• What is required:
Please print the whole listing below exactly as it stands.

• Material provided:
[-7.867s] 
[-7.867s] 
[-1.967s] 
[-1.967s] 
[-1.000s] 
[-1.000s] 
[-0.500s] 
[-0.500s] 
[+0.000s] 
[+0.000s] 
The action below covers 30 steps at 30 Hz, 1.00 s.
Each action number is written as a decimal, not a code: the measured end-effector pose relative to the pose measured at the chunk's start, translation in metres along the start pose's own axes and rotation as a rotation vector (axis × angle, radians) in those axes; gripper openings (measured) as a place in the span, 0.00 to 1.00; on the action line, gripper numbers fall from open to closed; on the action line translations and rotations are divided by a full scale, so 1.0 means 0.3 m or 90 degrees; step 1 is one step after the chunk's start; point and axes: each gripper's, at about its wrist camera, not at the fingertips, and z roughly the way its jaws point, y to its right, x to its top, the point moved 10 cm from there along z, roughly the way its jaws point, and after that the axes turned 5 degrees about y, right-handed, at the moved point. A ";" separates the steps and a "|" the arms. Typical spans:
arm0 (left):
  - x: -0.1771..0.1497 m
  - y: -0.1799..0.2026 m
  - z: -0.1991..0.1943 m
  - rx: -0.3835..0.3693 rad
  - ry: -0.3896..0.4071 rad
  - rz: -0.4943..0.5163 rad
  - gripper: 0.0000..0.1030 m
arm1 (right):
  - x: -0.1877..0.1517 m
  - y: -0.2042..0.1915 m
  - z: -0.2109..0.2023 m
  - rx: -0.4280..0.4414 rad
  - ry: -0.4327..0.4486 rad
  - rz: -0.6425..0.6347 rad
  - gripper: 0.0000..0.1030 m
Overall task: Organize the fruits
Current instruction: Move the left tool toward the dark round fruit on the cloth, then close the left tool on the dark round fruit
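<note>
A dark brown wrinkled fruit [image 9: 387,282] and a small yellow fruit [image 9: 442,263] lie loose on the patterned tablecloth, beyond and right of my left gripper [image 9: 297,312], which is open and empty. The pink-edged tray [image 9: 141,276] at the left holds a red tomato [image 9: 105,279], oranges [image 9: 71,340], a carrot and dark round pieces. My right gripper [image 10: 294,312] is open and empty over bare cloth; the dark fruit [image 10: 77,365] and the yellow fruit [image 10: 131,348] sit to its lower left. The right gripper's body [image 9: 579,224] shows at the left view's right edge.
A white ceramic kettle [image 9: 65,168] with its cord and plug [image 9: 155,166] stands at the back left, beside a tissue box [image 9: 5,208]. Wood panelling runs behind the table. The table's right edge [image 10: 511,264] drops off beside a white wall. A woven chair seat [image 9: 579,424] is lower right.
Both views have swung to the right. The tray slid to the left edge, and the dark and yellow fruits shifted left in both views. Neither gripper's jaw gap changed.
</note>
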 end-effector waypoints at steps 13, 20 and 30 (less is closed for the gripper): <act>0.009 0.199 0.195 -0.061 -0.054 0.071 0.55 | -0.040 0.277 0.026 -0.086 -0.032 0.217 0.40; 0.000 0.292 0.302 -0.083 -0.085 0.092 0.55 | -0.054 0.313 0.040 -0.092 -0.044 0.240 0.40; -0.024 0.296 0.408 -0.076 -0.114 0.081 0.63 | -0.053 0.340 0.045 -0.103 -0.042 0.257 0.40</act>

• Output for this exercise:
[-7.867s] 
[-7.867s] 
[-1.967s] 
[-1.967s] 
[-1.000s] 
[-1.000s] 
[-0.500s] 
[-0.500s] 
[+0.000s] 
[+0.000s] 
The action below covers 30 steps at 30 Hz, 1.00 s.
Each action number is written as a decimal, not a code: the measured end-effector pose relative to the pose measured at the chunk's start, translation in metres along the start pose's own axes and rotation as a rotation vector (axis × angle, radians) in those axes; gripper openings (measured) as a place in the span, 0.00 to 1.00; on the action line, gripper numbers fall from open to closed; on the action line translations and rotations are divided by a full scale, so 1.0 means 0.3 m or 90 degrees; step 1 is one step after the chunk's start; point and axes: each gripper's, at about its wrist camera, not at the fingertips, and z roughly the way its jaws point, y to its right, x to its top, the point moved 10 cm from there along z, roughly the way its jaws point, and after that the axes turned 5 degrees about y, right-handed, at the moved point. A ";" separates the steps and a "|" the arms. Typical spans:
arm0 (left):
  - x: -0.1771..0.1497 m
  - y: -0.1799..0.2026 m
  - z: -0.1991..0.1943 m
  - rx: -0.3835..0.3693 rad
  - ry: -0.3896..0.4071 rad
  - rz: -0.4943..0.5163 rad
  - gripper: 0.0000..0.1030 m
arm1 (right):
  - x: -0.1877..0.1517 m
  - y: -0.2042..0.1915 m
  - z: -0.2109..0.2023 m
  - rx: -0.4280..0.4414 rad
  - ry: -0.4327..0.4486 rad
  - rz: -0.6425..0.6347 rad
  - gripper: 0.0000..0.1030 m
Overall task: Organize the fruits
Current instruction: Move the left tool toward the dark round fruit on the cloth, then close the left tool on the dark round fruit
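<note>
A dark brown wrinkled fruit [image 9: 387,282] and a small yellow fruit [image 9: 442,263] lie loose on the patterned tablecloth, beyond and right of my left gripper [image 9: 297,312], which is open and empty. The pink-edged tray [image 9: 141,276] at the left holds a red tomato [image 9: 105,279], oranges [image 9: 71,340], a carrot and dark round pieces. My right gripper [image 10: 294,312] is open and empty over bare cloth; the dark fruit [image 10: 77,365] and the yellow fruit [image 10: 131,348] sit to its lower left. The right gripper's body [image 9: 579,224] shows at the left view's right edge.
A white ceramic kettle [image 9: 65,168] with its cord and plug [image 9: 155,166] stands at the back left, beside a tissue box [image 9: 5,208]. Wood panelling runs behind the table. The table's right edge [image 10: 511,264] drops off beside a white wall. A woven chair seat [image 9: 579,424] is lower right.
Both views have swung to the right. The tray slid to the left edge, and the dark and yellow fruits shifted left in both views. Neither gripper's jaw gap changed.
</note>
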 end-effector waypoints at steps 13, 20 and 30 (less is closed for the gripper): <act>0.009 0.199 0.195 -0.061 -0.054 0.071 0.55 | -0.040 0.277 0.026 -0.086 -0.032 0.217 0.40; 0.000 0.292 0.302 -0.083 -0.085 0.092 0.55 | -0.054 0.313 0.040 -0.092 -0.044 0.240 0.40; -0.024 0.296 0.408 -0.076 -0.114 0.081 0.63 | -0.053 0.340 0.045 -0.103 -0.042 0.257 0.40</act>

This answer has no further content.